# Ed's Bait Shop Report 3/22



## administrator (Feb 13, 2002)

Walleye fishing this past week continues to be excellent. Anglers are
reporting good catches of 14-18 inch fish with some larger fish over 25
inches being caught as well. The best area overall for larger walleyes has
been the Flats. Anglers are fishing the Windsor Island area, Haley's Hump,
the old Flats Road, & the Mauvee Coulee area. Other parts of the lake
producing walleyes include Bud Bay, the north end of Six Mile Bay,
Rocky/Military Points, the east side of Mission Bay, Foughty's Point, and
the East Bay shoreline near the Camp Grafton entrance.

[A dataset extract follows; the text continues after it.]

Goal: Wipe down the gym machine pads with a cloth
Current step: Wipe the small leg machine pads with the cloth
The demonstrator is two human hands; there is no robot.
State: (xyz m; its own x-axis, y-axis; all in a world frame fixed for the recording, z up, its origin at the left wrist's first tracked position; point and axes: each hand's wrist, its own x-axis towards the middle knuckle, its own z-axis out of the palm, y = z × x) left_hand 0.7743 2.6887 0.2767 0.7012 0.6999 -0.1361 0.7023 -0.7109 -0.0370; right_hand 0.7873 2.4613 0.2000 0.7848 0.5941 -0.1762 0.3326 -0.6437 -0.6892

Try using sonars,
jigging raps, buckshot rattle spoons, large kastmasters, nils masters, or
chubby darters. Perch fishing has been a challenge this past week. If you
move around a lot, you can find some smaller schools and do well, but
overall the fishing is tough. The better spots have been the area from
Foughty's Point to the Hwy 20 bridge, the south end of Black Tiger,
Skadsens, Stromme Addition, the 57 bridge area, and Rocky/Military Points.
Try using raps, hali's, or genz worms tipped with wax worms, spikes, or
minnows. As always, pike continue to be caught in most all areas of the
lake with the best spots being the north end of Six Mile and Creel Bays.
Try using smelt, herring, or creek chubs. Good Luck & Good Fishing.


----------